Information Minister Bereket Simon was not immediately available for comment.

Both sides swapped blame for the violence, which followed weeks of rising tension over preliminary results from May 15 parliamentary elections, which the opposition says were rigged by Prime Minister Meles Zenawi’s ruling coalition, the Ethiopian People’s Revolutionary Democratic Front (EPRDF).

Less than a month ago, the same streets were overflowing with people voting in what diplomats described as Ethiopia’s most open and democratic elections in its 3,000 year-history.

Ethiopia is struggling to shake off the effects of centuries of feudalism followed by nearly two decades of Marxism under dictator Mengistu Haile Mariam, who was ousted in 1991 by guerrilla leader Meles Zenawi, now prime minister.

Meles’s 14-year-old government of tough-minded former revolutionaries won international acclaim last month for allowing the opposition unprecedented access to media and freedom to hold rallies during the campaign.

CAN PLURALISM TAKE ROOT?

It was a big contrast to the administration’s sometimes authoritarian approach to the opposition, often dismissed by EPRDF officials as nobodies from Addis Ababa’s traditionally opposition-dominated commercial and intellectual elite.

But observers question whether the EPRDF will allow pluralism to take root in an atmosphere of confrontation.

“Meles and the EPRDF have definitely opened the door to democracy and it’s critical they don’t squander that opportunity,” said David Shinn, adjunct professor at George Washington University and a former U.S. ambassador to Ethiopia.

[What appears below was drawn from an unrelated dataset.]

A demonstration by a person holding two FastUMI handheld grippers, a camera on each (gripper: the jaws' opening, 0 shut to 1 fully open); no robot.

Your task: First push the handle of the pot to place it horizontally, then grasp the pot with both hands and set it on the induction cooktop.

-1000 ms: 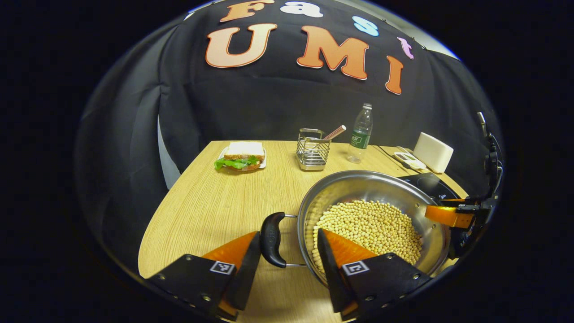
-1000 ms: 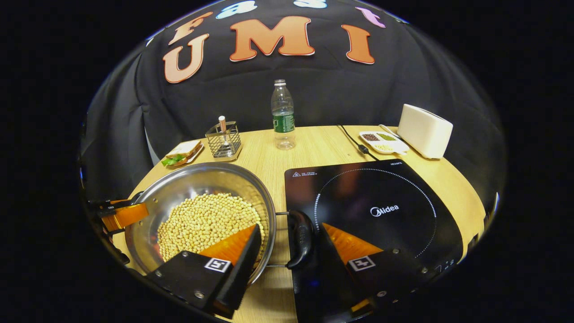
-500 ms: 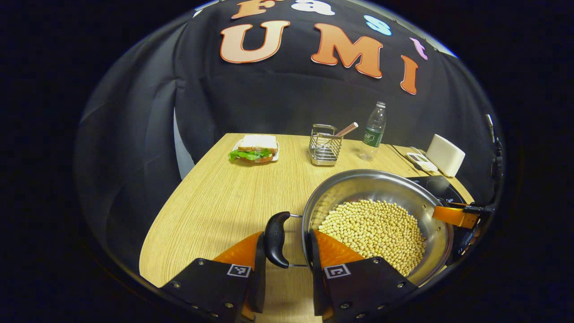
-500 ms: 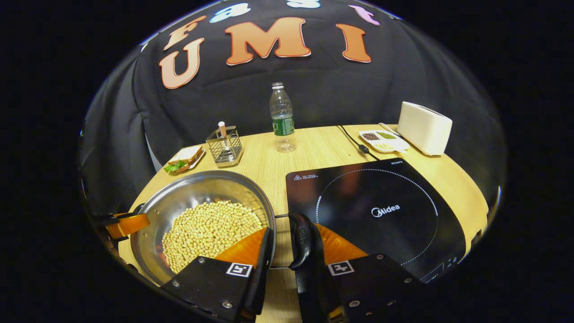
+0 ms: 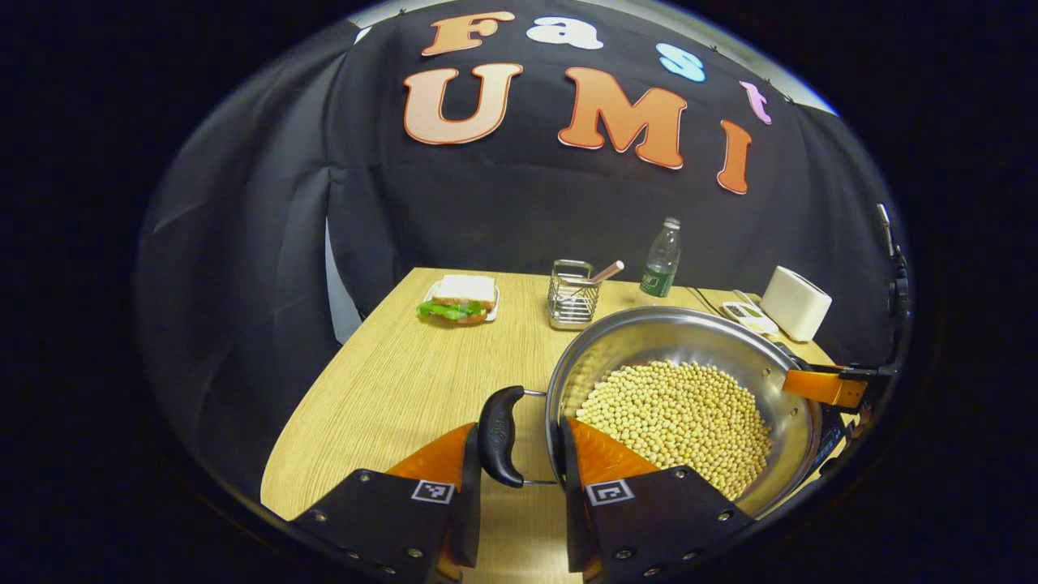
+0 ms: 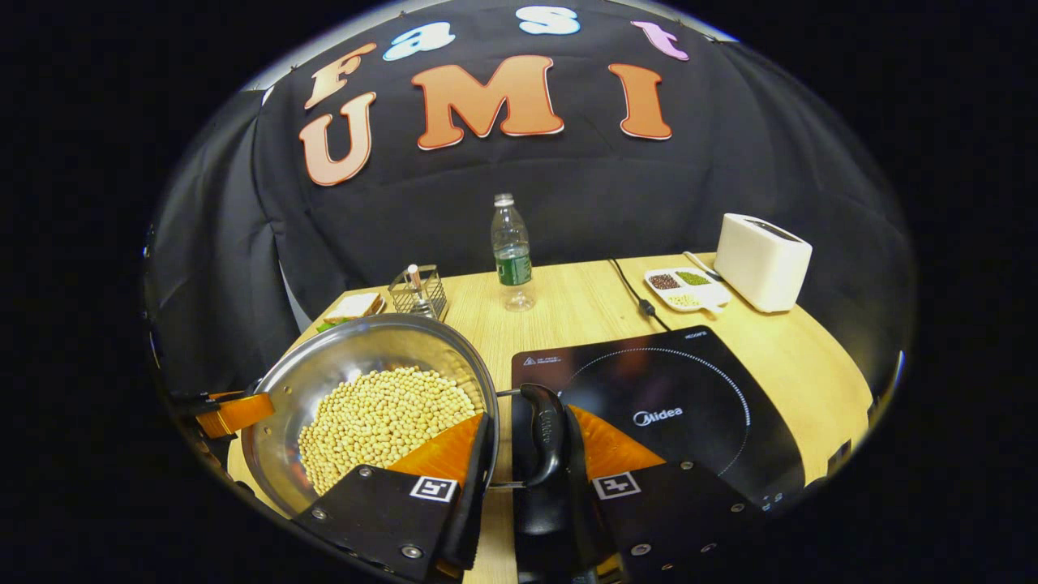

“I’m hopeful it’s a process that cannot be turned back, but there’s a lot of history that argues the other way. Ethiopia has had 2,000 years of a centralised government. There will always be a reluctance to yield to a process that is more inclusive,” he told Reuters.

Millions voted in the polls, only the second real multi-party contest in Africa’s top coffee producer, where many among the 72 million people suffer recurrent drought and famine.

The opposition increased its strength in parliament almost tenfold, taking most seats in the capital, but the announcement of final results has been delayed for a month amid opposition allegations of rigging by the EPRDF.

The delay in results angered the main opposition group, the Coalition for Unity and Democracy (CUD), which has recently criticised the government in bad-tempered language it would not have dared use in the past.

Chris Albin-Lackey, a researcher for Human Rights Watch, said: “Given how bad the delay in announcing results look, and combined with the inflammatory rhetoric coming out of the CUD, it is easy to see why the government is nervous.”

Ethiopians suspect economic hardship played some part in the violence, which featured looting of shops and bank robberies. Many blame state control of the largely agrarian economy for failing to lift the country out of a chronic cycle of poverty.

Diplomats say the violence may have caused some political discomfort to the 53-nation African Union (AU), the leading African organisation trying to stop the continent’s wars, since its secretariat is based in the city of more than 3 million.